┌─ The input
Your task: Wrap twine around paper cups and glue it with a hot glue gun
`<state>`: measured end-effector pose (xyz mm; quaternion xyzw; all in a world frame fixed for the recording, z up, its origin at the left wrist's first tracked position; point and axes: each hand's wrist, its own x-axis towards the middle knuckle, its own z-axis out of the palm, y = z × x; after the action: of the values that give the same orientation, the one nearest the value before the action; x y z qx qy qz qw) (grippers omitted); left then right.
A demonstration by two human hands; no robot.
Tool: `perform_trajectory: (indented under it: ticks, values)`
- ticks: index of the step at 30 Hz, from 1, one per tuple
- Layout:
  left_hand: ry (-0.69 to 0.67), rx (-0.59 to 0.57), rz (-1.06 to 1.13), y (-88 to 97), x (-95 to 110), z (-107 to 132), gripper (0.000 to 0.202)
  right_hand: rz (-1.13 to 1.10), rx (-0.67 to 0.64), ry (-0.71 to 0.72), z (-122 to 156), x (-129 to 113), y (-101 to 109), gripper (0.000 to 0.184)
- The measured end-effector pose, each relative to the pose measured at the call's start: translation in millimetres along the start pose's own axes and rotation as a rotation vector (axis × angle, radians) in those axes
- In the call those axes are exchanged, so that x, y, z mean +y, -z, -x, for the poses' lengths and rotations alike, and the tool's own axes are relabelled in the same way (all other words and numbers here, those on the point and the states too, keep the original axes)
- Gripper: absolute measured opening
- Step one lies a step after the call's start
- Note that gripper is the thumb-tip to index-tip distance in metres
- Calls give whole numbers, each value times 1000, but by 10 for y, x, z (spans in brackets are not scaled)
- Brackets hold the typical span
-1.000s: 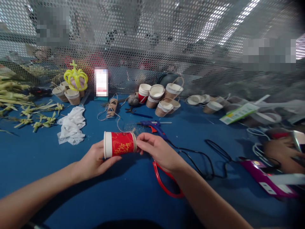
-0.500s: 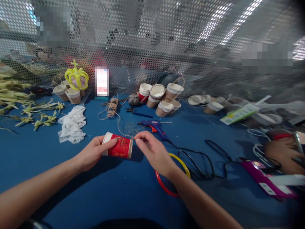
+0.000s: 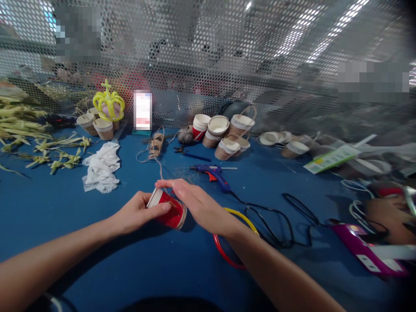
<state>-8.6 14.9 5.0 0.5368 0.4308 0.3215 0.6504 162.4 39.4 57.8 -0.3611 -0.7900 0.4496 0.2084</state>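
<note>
My left hand [image 3: 140,212] is closed around a red and white paper cup [image 3: 171,216], its thumb along the near side. The cup lies tilted, with its white rim to the left. Jute twine [image 3: 183,218] is wound around its base end. My right hand [image 3: 199,206] stretches flat over the far upper side of the cup, fingers straight and pointing left; whether they press on twine is hidden. A strand runs from behind these fingers to the twine bundle [image 3: 156,145] on the blue table [image 3: 136,268].
Beyond my hands lie a blue glue gun [image 3: 216,175] and pliers [image 3: 183,151]. Twine-wrapped cups [image 3: 225,148] stand at the back. White cloth [image 3: 102,167] lies left. A tape ring [image 3: 224,255] sits under my right forearm, a purple power strip [image 3: 354,245] right. Another person's hand [image 3: 370,214] shows there.
My right hand has gone from pinching the twine at the cup's base end to lying stretched across its far side. The cup has tilted, its base end now lower and nearer me.
</note>
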Motion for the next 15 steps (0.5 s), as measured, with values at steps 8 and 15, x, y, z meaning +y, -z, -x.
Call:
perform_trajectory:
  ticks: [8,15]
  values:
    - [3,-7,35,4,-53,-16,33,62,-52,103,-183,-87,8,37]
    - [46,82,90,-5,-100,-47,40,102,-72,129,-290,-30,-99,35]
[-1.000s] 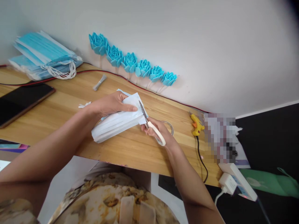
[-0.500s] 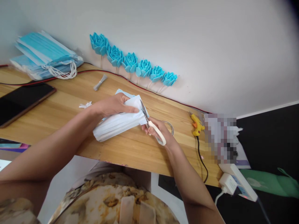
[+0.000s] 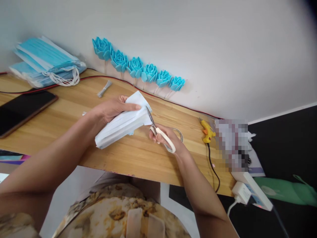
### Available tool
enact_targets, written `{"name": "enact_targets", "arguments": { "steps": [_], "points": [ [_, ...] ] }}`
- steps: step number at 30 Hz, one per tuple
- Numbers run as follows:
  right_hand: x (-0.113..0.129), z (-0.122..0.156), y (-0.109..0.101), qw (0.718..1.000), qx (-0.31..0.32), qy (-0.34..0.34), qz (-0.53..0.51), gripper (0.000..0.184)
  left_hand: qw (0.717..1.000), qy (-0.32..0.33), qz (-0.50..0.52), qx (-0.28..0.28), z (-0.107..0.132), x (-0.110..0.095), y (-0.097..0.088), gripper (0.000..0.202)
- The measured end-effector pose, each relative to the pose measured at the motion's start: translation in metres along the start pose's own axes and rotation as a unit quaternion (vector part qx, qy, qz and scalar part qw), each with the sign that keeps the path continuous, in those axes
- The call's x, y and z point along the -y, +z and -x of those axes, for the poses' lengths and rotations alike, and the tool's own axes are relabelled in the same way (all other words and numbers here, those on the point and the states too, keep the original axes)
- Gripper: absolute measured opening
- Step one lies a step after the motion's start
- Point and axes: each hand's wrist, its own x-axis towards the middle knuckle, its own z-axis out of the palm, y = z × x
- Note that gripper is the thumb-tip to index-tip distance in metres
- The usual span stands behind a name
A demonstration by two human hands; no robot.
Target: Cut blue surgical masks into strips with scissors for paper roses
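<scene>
My left hand (image 3: 116,107) is closed on a pale blue and white face mask (image 3: 121,127), its thumb pressed on the upper side. The mask is held above the table with its pleats showing. In my right hand (image 3: 162,132) is a pair of scissors (image 3: 165,140) with white handles, the fingers in the loops. The metal blades point up and to the left, at the mask's right edge. Whether the blades are cutting cloth at this instant is hard to see. A roll of tape (image 3: 178,135) lies partly hidden behind my right hand.
Several blue paper-like flowers (image 3: 135,67) on sticks lean on the wall. A stack of masks (image 3: 44,56) and a phone (image 3: 27,109) are at left, with a bundle of grey ties (image 3: 104,88). A yellow glue gun (image 3: 207,130) and a power strip (image 3: 256,191) are at right.
My left hand and the mask have shifted slightly left and tilted, so the mask's upper corner stands higher. The scissors' blades are now nearer together; my right hand stays about where it was.
</scene>
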Motion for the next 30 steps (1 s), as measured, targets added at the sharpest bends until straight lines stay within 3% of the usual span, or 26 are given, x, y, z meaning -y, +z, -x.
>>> {"name": "enact_targets", "arguments": {
  "steps": [5,14,22,27,30],
  "points": [
    [0.000,-0.001,-0.001,1.000,0.003,-0.001,-0.001,0.062,0.998,0.027,-0.056,0.012,-0.008,0.006,-0.001,0.033],
    [-0.004,-0.002,-0.001,1.000,-0.007,0.008,0.005,0.063,0.982,0.053,-0.176,0.049,-0.011,0.008,0.003,0.029],
    [-0.005,-0.003,-0.001,1.000,0.001,-0.011,0.021,0.056,0.983,0.067,-0.166,0.042,-0.007,0.005,0.010,0.029],
    [-0.006,-0.003,-0.001,1.000,-0.008,-0.001,0.028,0.058,0.977,0.080,-0.187,0.068,-0.005,0.003,0.015,0.027],
    [-0.008,-0.003,-0.001,1.000,-0.006,-0.009,0.023,0.058,0.975,0.085,-0.199,0.049,-0.004,0.004,0.016,0.027]
  ]
}}
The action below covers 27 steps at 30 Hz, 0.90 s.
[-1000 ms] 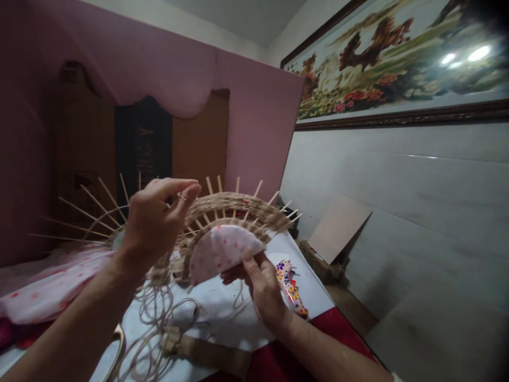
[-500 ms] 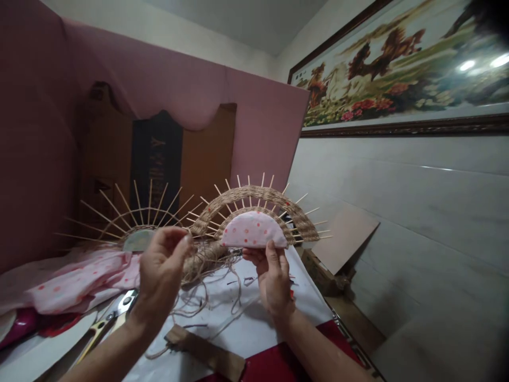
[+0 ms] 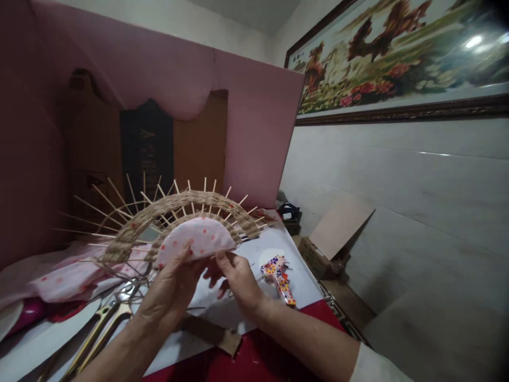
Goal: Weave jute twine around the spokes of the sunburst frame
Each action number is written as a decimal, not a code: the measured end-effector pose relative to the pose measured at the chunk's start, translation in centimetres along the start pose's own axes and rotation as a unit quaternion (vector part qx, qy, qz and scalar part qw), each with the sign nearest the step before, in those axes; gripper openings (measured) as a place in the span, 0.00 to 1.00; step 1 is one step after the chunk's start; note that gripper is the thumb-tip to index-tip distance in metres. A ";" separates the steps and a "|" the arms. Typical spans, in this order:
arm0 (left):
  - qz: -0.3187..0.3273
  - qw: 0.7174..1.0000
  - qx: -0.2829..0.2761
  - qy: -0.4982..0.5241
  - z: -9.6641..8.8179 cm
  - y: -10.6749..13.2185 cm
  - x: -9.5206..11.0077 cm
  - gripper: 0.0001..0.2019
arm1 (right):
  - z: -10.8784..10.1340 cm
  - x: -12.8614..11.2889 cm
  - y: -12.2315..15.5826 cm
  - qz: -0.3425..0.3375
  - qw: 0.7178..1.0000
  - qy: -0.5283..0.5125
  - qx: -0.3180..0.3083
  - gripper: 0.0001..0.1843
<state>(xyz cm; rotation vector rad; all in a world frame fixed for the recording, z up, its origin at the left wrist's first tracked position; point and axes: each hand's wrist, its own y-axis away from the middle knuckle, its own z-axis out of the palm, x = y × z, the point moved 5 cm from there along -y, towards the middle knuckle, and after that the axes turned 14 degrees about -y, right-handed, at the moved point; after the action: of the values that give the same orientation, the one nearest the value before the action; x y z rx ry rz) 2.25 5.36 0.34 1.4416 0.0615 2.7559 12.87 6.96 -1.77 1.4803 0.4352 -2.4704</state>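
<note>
A half-round woven fan (image 3: 194,199) of twisted cord and thin wooden sticks is held up in front of me, tilted down at its left. Pink cloth with red dots (image 3: 202,236) covers its half-disc centre. My left hand (image 3: 175,281) grips the lower left of that centre, thumb on the cloth and fingers behind. At the lower right edge my right hand (image 3: 238,278) pinches the fan's straight rim between thumb and fingers. Behind it stands a second stick frame (image 3: 115,199), partly hidden by the fan.
A flowered glue gun (image 3: 280,278) lies on the white table cover (image 3: 306,281), right of my hands. Pruning shears (image 3: 115,313) rest at the left beside dotted pink fabric (image 3: 67,281). A cardboard strip (image 3: 214,334) lies in front. Cartons (image 3: 318,260) stand beyond the table's right edge.
The fan has moved left and tilted. My left hand, previously raised apart from it, now holds its lower left; my right hand has shifted left. The glue gun has come into view.
</note>
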 end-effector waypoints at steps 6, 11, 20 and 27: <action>0.053 0.994 0.092 0.033 -3.6 0.5 0.8 0.05 | -1.8 -5.8 0.6 -0.212 0.916 0.335 0.064 0.15; 0.056 0.993 0.103 0.024 -3.9 1.3 0.9 0.06 | -2.3 -7.9 -1.5 -0.239 0.886 0.384 0.099 0.09; 0.034 0.995 0.090 0.028 -3.2 1.5 0.7 0.13 | -1.8 -7.3 -2.4 -0.246 0.857 0.436 0.120 0.09; 0.050 0.993 0.105 0.020 -3.5 1.6 0.4 0.10 | -1.7 -7.6 -2.8 -0.244 0.870 0.410 0.121 0.09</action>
<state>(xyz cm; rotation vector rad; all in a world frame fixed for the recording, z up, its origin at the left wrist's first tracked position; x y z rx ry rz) -0.87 3.71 -1.28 1.4713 0.2965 2.9352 16.82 10.54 4.58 2.8211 0.7309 -2.1168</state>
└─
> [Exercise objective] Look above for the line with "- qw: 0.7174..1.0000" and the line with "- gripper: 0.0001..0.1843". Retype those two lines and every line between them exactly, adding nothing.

> [Answer space]
  - qw: 0.7174..1.0000
  - qx: -0.2829..0.2761
  - qy: -0.4982..0.5241
  - z: -9.6641..8.8179 cm
  - y: -10.6749..13.2185 cm
  - x: -9.5206..11.0077 cm
  - gripper: 0.0001..0.2019
arm1 (right):
  - z: -10.8784..10.1340 cm
  - x: -12.8614..11.2889 cm
  - y: -12.2315..15.5826 cm
  - qz: -0.3425..0.3375
  - qw: 0.7178..1.0000
  - qy: -0.5283..0.5125
  - qx: -0.3180..0.3083
  - gripper: 0.0001..0.1843

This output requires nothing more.